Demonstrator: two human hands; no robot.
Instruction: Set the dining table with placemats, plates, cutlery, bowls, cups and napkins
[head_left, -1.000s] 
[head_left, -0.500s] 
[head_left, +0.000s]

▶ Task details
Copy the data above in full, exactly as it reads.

▶ Exercise response
Demonstrator: two human hands; no robot.
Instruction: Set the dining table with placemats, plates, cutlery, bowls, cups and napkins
[head_left, -1.000s] 
[head_left, -0.500s] 
[head_left, +0.000s]

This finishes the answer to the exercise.